Task details
Please give the whole listing again exactly, without any of its pictures.

Material provided
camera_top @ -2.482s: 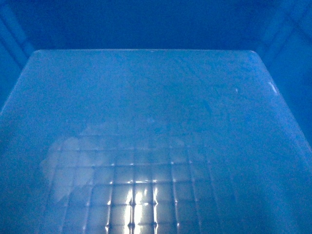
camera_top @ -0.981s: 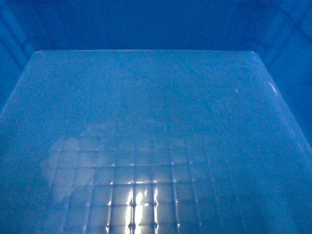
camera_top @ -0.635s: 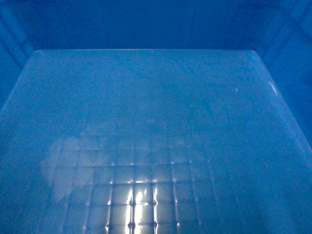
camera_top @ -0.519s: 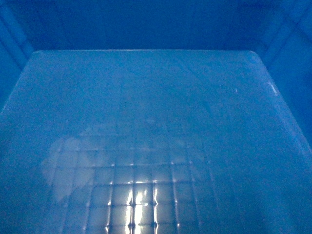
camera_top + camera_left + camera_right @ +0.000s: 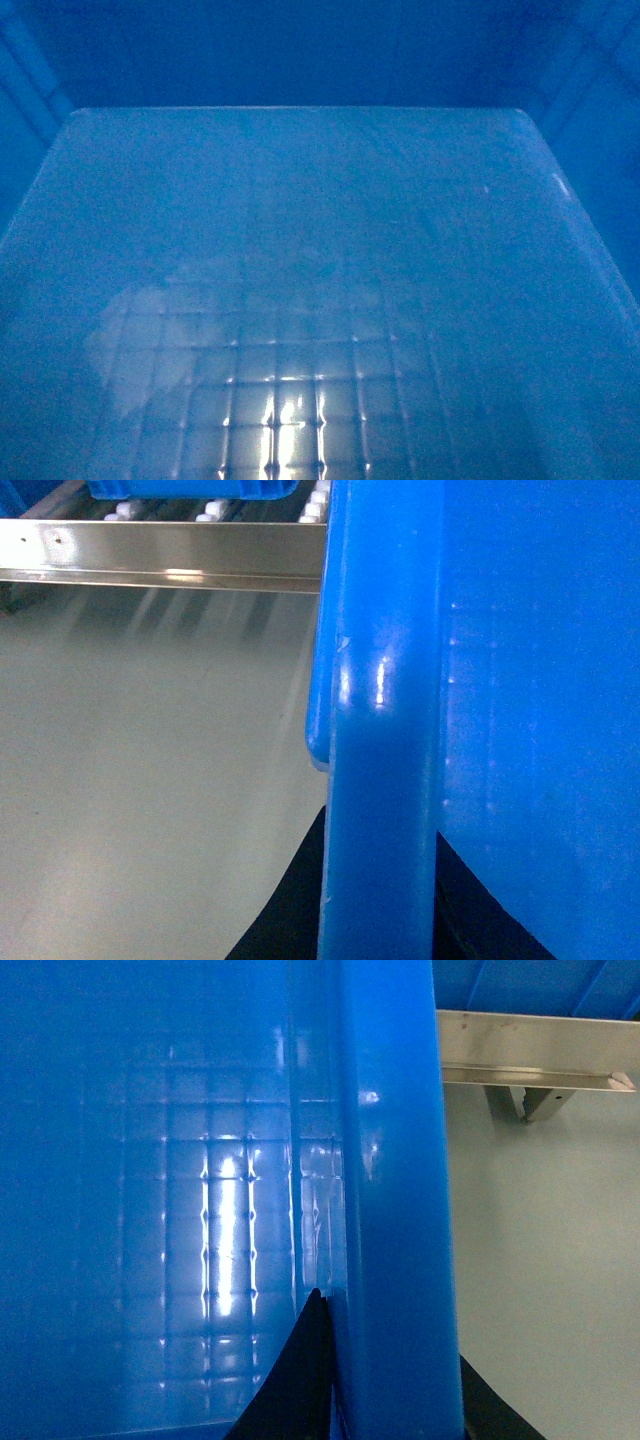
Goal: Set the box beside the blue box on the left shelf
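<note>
A: Blue plastic is filling the whole head view; we're looking down into the box (image 5: 320, 300), its grid floor shining at lower centre, walls rising at the top and sides. No gripper or shelf is showing here.

B: Empty, so I'd judge it light, but wide and stiff. Glossy too, so likely slippery. The thick rim looks like the place to hold.

A: Left wrist view: the rim is running down the middle, and the left gripper (image 5: 380, 935) is straddling it at the bottom, one dark finger (image 5: 285, 910) on each side, clamping it. The shelf (image 5: 160, 555) rail with white rollers is crossing the upper left, another blue box (image 5: 190, 488) sitting on it.

B: Right wrist view?

A: Same pose, mirrored: the right gripper (image 5: 385, 1405) is pinching the rim at the bottom, fingers either side. A steel rail is lying at upper right, so the box is hanging just short of the shelf.
</note>
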Tool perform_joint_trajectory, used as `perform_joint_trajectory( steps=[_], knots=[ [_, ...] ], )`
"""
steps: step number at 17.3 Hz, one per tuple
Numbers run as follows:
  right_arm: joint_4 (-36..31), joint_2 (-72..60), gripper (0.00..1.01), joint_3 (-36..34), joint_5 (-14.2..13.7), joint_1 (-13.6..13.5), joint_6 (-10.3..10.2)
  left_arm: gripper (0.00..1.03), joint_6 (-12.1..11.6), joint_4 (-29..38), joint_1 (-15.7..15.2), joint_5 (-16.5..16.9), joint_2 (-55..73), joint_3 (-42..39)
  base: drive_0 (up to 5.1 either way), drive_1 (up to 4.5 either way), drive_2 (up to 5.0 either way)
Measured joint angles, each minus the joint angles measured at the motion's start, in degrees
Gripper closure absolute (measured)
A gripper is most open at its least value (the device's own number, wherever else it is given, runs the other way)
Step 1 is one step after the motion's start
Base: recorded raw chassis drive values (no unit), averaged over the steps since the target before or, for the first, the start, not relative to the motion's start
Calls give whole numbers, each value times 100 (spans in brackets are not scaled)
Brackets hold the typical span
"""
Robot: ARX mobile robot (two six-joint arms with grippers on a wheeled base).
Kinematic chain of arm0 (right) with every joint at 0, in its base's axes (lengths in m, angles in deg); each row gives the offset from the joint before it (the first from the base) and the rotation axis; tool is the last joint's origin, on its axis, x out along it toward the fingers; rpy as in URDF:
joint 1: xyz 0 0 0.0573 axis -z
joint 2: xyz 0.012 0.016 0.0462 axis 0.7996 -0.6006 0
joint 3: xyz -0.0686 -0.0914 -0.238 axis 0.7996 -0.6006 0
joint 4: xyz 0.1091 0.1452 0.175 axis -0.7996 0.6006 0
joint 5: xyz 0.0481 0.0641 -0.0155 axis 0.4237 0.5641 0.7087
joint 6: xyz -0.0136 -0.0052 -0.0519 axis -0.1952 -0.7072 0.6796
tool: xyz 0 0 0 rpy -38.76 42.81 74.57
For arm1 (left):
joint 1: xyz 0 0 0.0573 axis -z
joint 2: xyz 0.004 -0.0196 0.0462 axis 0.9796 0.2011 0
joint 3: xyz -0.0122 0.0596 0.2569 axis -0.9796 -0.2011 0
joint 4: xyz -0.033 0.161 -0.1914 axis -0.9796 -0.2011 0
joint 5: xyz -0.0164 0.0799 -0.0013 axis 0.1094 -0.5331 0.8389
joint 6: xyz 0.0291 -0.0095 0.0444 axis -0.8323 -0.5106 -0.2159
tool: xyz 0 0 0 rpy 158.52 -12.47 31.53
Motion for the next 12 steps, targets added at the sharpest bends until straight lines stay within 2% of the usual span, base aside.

Result for this exercise
camera_top @ -2.482s: 
camera_top @ -0.981s: 
camera_top @ -0.635s: 
camera_top @ -0.519s: 
camera_top + camera_left + camera_right @ +0.000s: 
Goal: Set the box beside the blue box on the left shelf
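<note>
A: Blue plastic is filling the whole head view; we're looking down into the box (image 5: 320, 300), its grid floor shining at lower centre, walls rising at the top and sides. No gripper or shelf is showing here.

B: Empty, so I'd judge it light, but wide and stiff. Glossy too, so likely slippery. The thick rim looks like the place to hold.

A: Left wrist view: the rim is running down the middle, and the left gripper (image 5: 380, 935) is straddling it at the bottom, one dark finger (image 5: 285, 910) on each side, clamping it. The shelf (image 5: 160, 555) rail with white rollers is crossing the upper left, another blue box (image 5: 190, 488) sitting on it.

B: Right wrist view?

A: Same pose, mirrored: the right gripper (image 5: 385, 1405) is pinching the rim at the bottom, fingers either side. A steel rail is lying at upper right, so the box is hanging just short of the shelf.
</note>
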Tool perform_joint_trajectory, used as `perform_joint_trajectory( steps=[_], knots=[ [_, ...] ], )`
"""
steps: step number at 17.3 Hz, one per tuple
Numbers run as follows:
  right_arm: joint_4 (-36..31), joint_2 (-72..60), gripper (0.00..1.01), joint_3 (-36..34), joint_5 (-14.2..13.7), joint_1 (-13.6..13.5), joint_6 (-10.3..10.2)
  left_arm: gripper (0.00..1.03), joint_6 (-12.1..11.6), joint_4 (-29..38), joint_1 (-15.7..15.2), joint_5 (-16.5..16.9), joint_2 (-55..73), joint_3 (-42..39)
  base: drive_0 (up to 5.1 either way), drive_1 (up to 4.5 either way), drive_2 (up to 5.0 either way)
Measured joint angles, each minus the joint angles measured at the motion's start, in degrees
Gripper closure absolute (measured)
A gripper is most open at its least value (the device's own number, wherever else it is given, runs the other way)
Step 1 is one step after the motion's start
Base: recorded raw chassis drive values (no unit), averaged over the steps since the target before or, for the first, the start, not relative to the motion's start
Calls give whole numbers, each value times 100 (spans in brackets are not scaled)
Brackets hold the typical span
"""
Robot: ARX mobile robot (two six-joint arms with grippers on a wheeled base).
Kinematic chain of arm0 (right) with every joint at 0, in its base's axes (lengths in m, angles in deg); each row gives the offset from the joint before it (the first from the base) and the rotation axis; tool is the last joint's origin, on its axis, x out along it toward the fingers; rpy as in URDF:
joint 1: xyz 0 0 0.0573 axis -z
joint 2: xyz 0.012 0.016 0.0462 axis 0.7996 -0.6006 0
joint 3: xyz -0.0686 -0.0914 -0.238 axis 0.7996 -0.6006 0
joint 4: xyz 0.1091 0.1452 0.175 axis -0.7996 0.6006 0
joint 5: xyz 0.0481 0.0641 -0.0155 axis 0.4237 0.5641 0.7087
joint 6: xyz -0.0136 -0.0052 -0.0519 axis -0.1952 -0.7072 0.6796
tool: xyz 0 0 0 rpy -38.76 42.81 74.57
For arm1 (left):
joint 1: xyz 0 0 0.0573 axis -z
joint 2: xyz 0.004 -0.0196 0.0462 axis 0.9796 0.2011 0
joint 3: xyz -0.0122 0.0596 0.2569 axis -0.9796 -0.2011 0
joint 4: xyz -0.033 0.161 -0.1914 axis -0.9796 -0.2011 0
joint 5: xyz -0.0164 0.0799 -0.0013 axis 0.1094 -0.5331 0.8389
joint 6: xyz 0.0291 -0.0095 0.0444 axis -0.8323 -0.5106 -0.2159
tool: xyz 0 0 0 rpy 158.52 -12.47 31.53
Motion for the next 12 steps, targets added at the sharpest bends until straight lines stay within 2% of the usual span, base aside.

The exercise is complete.